Il reste un peu moins d’un an pour mener à bien sa tâche au Gabon. Il demande alors à rejoindre une unité combattante et, après un très court séjour à Tripoli de Syrie, il part comme adjoint du B.M.2 à Bir-Hakeim. Là, son extraordinaire courage lui vaut une magnifique citation à l’ordre de l’armée. Il prend ensuite le commandement du B.M.4 retour d’Éthiopie et, bien que promu lieutenant-colonel, demande à conserver son commandement. À la tête de son bataillon, il enlève, en Tunisie, la cote 431, où il fait des milliers de prisonniers et est blessé. Cette action d’éclat lui vaut la rosette d’officier de la Légion d’honneur. L’Afrique du Nord étant libérée, il part à Alger pour s’occuper de ses affaires de famille. Il revient, mais pas seul. Il amène avec lui son fils aîné, qu’il fait engager au B.M.5, bataillon de son vieil ami, le lieutenant-colonel Gardet. Lui repart à Alger dans un poste d’état-major.
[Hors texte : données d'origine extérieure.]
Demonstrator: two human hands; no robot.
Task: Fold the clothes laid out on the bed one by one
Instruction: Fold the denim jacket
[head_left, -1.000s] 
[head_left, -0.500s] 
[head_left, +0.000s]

Pendant longtemps on n’entend plus parler de lui. Pendant la campagne de France, le bruit de sa mort courut à la 1re D.F.L. Et puis un beau jour on le voit réapparaître, souriant, un peu maigri, son éternelle pipe à la bouche. Il avait été parachuté dès juin 1944 dans les Vosges, pour y organiser et regrouper le maquis. Il avait vécu près de six mois dans la clandestinité, accomplissant dans des conditions extrêmement dures un travail considérable. Son ambition était maintenant de continuer la guerre, au grand jour, au milieu de ses camarades des Forces françaises libres. Il aura la joie de finir la campagne avec eux comme commandant des arrières de la 1re D.F.L., colonel et compagnon de la Libération.
Si la guerre était terminée et si lui-même à la tête de la subdivision de Rouen avait déjà commencé à travailler à la réorganisation de l’armée, on se battait encore en Indochine. C’est donc là que le colonel Bourgeois voulu aller. Il partit au début de 1947 et servit d’abord au centre Annam, Tourane et à Hué. Puis on lui donna le commandement des plateaux Moïs. Là, sur un territoire grand comme un sixième de la France, il eut à faire face, dans un climat épuisant, avec des troupes insuffisamment nombreuses, à la guérilla sans trêve des bandes Viêt-minh. En soldat habitué à se vaincre, il ne fit pas assez attention à sa santé. Méprisant le mal, il ne consentit à se faire évacuer que le jour où on lui donna un successeur. Il était trop tard. Même une évacuation rapide par avion ne put le sauver.
Avant de mourir, il avait fait demander aux camarades F.F.L. présents à Paris de venir le voir, car son affection pour eux était immense. Malheureusement son appel parvint trop tard. Aucun ne put le voir vivant. Mais ils se retrouvèrent autour de son cercueil, unis à sa famille par la même douleur, conscients de perdre dans le colonel Bourgeois un soldat de grande valeur et un ami très sûr.
Extrait de la Revue de la France Libre, n° 13, décembre 1948.